## Task statement
From the first line to the last, return the data exactly, with no pictures.

## Provided data
=-=-=
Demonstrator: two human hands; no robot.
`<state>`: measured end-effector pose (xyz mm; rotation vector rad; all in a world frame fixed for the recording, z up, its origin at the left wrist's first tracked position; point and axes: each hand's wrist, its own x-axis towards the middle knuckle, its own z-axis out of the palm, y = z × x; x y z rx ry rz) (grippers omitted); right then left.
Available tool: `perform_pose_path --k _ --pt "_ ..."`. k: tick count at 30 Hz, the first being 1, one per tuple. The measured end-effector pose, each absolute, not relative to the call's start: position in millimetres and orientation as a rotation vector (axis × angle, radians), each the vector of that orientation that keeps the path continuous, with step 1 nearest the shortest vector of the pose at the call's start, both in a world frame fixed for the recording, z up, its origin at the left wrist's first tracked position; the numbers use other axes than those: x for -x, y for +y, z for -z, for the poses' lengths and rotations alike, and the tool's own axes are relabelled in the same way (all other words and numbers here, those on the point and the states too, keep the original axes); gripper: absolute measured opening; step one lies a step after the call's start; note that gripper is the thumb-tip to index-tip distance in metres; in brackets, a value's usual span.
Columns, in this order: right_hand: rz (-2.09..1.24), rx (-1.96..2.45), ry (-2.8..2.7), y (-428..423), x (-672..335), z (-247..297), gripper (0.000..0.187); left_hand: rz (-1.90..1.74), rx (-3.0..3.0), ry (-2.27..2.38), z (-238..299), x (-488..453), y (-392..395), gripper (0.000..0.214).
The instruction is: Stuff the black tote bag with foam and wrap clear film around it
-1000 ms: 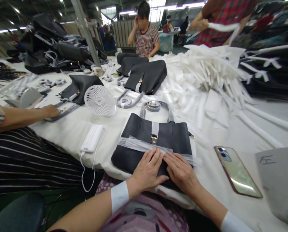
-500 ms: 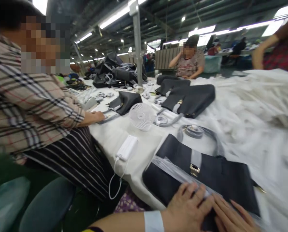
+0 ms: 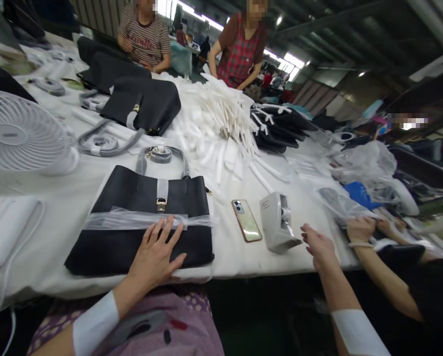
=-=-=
## Task output
Demonstrator: two human hands; no robot.
`<state>`: measured end-effector pose (xyz mm; rotation vector rad; all in a world frame fixed for the recording, z up, its origin at the left wrist's first tracked position; point and axes: each hand's wrist, its own x-axis towards the middle knuckle, its own z-axis out of the palm, y = z × x; x y z rx ry rz) (grippers omitted); right then left.
Available tool: `perform_pose_path --k _ --pt "_ ..."`. k: tick count at 30 Hz, the first being 1, one per tuple. The measured end-effector pose, each absolute, not relative to the call's start: position in millimetres and orientation as a rotation vector (axis × angle, radians), each the vector of that orientation that keeps the path continuous, with step 1 nearest the shortest vector of the pose at the call's start, both in a world frame fixed for the recording, z up, its origin at the left wrist's first tracked position; the numbers use other axes than those: x for -x, y for +y, z for -z, for the poses' lengths and rotations alike, and the tool's own axes are relabelled in the same way (all other words and numbers here, those on the point and the states too, keep the original axes); gripper: absolute measured opening; step one lies a step after the call's start; note that gripper is the thumb-tip to index-tip distance in metres; in brackets, a value's usual span.
Columns, in this order: right_hand: rz (-2.09..1.24), rx (-1.96..2.45), ry (-2.8..2.7), y (-428..423), x (-672..335), z (-247..297), gripper (0.000..0.187); left_hand: rz (-1.90..1.74), rx (-3.0..3.0), ry (-2.27..2.38), z (-238..299), x (-488..453), y (-392..395), gripper (0.000..0.214).
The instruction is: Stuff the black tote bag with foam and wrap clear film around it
-1000 ms: 
-500 ms: 
+0 ms: 

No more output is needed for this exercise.